Os muros todos da cidade não haviam míngua de bom repairamento (reforço), e nas
setenta e sete torres que ela tem em redor de si foram feitos fortes caramanchões de
madeira, os quais estavam bem fornecidos de escudos e lanças e dardos, e bestas de
torno e doutras maneiras com grande abundância de muitos virotões.

Havia ademais nestas torres muitas lanças de armas e bacinetes e outras armaduras, e
reluziam tantas em cada uma das torres que ela bem mostrava que por si só era
abastante para se defender.

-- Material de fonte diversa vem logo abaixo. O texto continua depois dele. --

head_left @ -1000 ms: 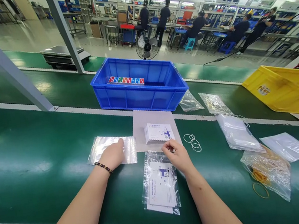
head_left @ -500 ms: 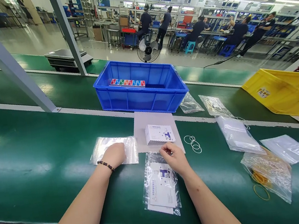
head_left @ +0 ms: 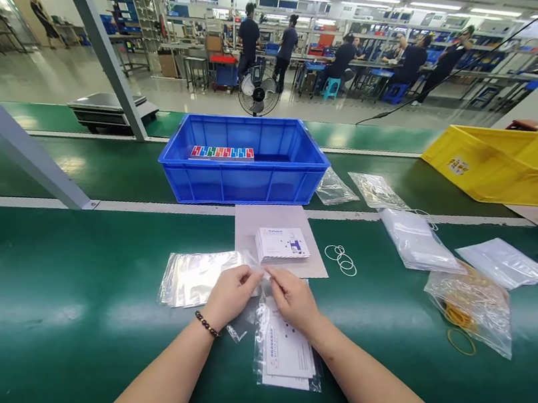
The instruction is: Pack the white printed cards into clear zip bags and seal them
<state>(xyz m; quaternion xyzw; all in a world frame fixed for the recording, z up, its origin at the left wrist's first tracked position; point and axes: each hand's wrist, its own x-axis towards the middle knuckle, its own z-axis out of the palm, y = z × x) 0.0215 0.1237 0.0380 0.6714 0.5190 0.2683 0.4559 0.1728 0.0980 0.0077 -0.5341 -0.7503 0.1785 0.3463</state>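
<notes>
1. The left hand [head_left: 232,296], with a dark bead bracelet [head_left: 207,324] at its wrist, pinches a thin, clear plastic bag [head_left: 246,316] between thumb and fingers, with almost no gap.
2. The right hand [head_left: 294,297] is loosely curled, its fingertips meeting the left's at the held bag; whether it also grips the film I cannot tell.
3. The held bag hangs over the green worktop [head_left: 91,336], well back from its near edge, and partly behind the left hand.
4. Left of that, a fanned stack of flat, clear plastic bags [head_left: 194,278] lies on the worktop.
5. Beneath the right hand, a clear plastic pouch containing white printed cards [head_left: 287,357] reaches toward the worktop's near edge.
6. Just beyond the hands, a squared stack of white cards with purple print [head_left: 283,243] rests on a pale, pinkish-grey sheet [head_left: 247,226], short of the sheet's near right corner.
7. Just right of the sheet's right edge lie several overlapping thin white rings [head_left: 341,258].
8. A blue rectangular plastic bin [head_left: 246,181] stands at the sheet's far edge.
9. Farther right, a crinkled clear bag with yellow-brown rubber bands [head_left: 472,312] lies on the worktop.
</notes>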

Em muitas delas estavam trons bem acompanhados de
pedras, e bandeiras de são Jorge e das armas do reino e da cidade e doutros alguns
senhores e capitães que as punham nas torres que lhes eram encomendadas.

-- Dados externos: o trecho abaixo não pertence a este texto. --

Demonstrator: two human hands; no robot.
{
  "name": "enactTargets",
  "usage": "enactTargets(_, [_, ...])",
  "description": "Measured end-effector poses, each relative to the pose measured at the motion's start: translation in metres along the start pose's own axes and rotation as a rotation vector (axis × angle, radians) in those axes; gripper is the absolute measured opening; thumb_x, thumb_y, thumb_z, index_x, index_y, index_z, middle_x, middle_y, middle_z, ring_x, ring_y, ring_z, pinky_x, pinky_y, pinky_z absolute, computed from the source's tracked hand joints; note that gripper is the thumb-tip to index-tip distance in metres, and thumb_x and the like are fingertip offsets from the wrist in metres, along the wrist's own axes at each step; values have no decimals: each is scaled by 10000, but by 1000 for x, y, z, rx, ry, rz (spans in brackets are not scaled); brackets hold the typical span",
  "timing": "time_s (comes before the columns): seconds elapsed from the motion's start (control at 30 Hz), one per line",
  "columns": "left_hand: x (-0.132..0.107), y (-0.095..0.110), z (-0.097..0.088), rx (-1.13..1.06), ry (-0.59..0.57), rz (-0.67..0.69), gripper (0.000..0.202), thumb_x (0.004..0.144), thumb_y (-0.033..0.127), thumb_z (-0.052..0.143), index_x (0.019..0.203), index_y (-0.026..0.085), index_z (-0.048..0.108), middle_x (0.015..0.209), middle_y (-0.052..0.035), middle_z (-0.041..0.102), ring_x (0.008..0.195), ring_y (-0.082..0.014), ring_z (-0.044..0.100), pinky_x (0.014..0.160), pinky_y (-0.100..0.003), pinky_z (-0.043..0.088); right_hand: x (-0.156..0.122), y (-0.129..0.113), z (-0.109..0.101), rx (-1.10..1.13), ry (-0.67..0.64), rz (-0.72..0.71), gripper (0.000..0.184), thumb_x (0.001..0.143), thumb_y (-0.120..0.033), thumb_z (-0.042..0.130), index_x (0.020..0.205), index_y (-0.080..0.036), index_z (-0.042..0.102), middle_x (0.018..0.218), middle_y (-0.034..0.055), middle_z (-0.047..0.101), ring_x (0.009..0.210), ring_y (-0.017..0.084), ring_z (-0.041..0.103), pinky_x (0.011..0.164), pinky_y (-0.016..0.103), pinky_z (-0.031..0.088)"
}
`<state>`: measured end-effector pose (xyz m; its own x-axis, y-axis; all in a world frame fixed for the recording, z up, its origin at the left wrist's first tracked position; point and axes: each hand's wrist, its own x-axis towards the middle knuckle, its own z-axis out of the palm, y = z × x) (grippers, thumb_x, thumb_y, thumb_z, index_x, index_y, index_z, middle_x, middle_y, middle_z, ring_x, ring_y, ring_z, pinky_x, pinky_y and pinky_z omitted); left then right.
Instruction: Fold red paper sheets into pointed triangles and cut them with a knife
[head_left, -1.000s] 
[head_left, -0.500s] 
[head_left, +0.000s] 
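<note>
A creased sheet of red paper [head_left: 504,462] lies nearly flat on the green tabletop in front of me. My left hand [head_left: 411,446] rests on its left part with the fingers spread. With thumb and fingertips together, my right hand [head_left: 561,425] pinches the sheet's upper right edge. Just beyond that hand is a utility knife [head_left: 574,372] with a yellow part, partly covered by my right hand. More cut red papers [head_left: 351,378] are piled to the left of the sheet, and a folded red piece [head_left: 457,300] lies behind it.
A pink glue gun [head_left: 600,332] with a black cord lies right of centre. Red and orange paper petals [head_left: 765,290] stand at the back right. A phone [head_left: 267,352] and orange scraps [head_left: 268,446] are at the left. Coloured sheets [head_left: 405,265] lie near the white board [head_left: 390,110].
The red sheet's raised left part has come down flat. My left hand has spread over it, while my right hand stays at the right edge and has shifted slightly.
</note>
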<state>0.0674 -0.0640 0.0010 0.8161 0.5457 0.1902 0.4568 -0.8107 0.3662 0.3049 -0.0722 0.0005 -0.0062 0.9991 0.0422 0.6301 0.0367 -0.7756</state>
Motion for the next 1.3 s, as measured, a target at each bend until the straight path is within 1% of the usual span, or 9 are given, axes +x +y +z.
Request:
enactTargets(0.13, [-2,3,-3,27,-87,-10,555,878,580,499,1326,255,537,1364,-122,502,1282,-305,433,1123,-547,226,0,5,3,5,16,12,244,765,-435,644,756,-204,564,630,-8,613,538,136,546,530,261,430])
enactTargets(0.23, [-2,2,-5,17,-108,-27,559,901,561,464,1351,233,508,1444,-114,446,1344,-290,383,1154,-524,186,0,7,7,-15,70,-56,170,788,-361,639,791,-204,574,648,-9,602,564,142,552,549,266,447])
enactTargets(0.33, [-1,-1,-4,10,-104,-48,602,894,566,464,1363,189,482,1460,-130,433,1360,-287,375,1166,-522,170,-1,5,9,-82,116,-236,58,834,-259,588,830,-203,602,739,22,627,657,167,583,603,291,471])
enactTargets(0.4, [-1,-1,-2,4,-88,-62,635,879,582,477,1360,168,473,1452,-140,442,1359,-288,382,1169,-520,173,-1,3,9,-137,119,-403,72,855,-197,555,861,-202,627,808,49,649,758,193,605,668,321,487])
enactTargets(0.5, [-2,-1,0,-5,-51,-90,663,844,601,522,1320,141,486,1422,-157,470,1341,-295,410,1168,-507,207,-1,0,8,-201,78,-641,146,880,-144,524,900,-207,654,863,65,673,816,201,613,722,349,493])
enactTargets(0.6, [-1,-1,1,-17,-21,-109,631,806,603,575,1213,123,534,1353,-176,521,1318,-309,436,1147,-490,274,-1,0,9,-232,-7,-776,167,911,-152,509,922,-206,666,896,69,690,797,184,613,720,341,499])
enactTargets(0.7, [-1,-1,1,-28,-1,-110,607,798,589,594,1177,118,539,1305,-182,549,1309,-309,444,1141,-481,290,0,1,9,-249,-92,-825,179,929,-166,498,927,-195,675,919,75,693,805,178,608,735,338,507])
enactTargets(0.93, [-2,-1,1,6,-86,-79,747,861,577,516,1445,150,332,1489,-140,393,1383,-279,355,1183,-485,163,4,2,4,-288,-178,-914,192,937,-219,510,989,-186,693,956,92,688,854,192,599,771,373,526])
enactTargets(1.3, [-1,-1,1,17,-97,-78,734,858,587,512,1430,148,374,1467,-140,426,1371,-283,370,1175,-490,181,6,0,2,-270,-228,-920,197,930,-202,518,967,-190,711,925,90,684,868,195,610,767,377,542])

E decidiu o Mestre com as gentes da cidade que a guarda dos muros fosse repartida
pelos fidalgos e cidadãos honrados, aos quais deram certas quadrilhas (troços das
muralhas), e besteiros e homens de armas em ajuda a cada um para guardar bem a sua.
Em cada quadrilha havia um sino para repicar quando tal coisa vissem, e quando cada
um ouvia o sino da sua quadrilha, logo todos rijamente corriam para ela, porquanto às
vezes os que tinham carrego das torres vinham espaçar pela cidade e deixavam-nas
encomendadas a homens de que muito fiavam, e outras vezes não ficavam nelas senão
as atalaias, mas quando davam à campana logo os muros eram cheios, e com muita
gente ficando de fora.

E não somente aos que eram de serviço em cada lugar para defensão mas também às
outras gentes da cidade, ouvindo repicar na Sé e nas outras torres, avivavam-se neles
os corações, e, dando os mesteirais folgança aos seus ofícios, logo todos com armas
corriam rijamente para onde diziam que os castelhanos davam mostras de vir. Ali
veríeis os muros cheios de gentes, com muitas trombetas e brados e apupos,
esgrimindo espadas e lanças e armas semelhantes, mostrando foiteza contra seus
inimigos. […]

Não deixavam os da cidade, por serem assim cercados, de fazer a barbacã ao redor do
muro da parte do arraial, desde a porta de Santa Catarina até à torre de Álvoro Pais,
que não estava ainda concluída, o que seriam uns dois tiros de besta; e as moças, sem
nenhum medo, apanhando pedra pelas herdades, cantavam em altas vozes, dizendo:
«Esta é Lisboa prezada,/ mirá-la e deixá-la./ Se quiseres carneiro,/ qual deram ao
Andeiro,/ se quiseres cabrito,/ qual deram ao Bispo», e outras razões semelhantes.
[…]

As outras coisas que pertenciam ao regimento da cidade todas eram postas em boa e
igual ordenança; aí não havia nenhum que com outro levantasse arruído, ou o
empecesse com arbitrários excessos, mas todos usavam de amigável concórdia,
acompanhada de comum proveito.

Oh que formosa coisa era de ver! Um tão alto e poderoso senhor como é elRei de
Castela, com tanta multidão de gentes quer por mar, quer por terra, postas em tão
grande e boa ordenança, ter cercada tão nobre cidade. E ela assim guarnecida contra
ele de gentes e de armas com tais avisamentos para sua guarda e defensão. Tanto que,
diziam os que o viram, tão formoso cerco de cidade não havia em memória de homens
que fosse visto de há mui longos anos até esse tempo.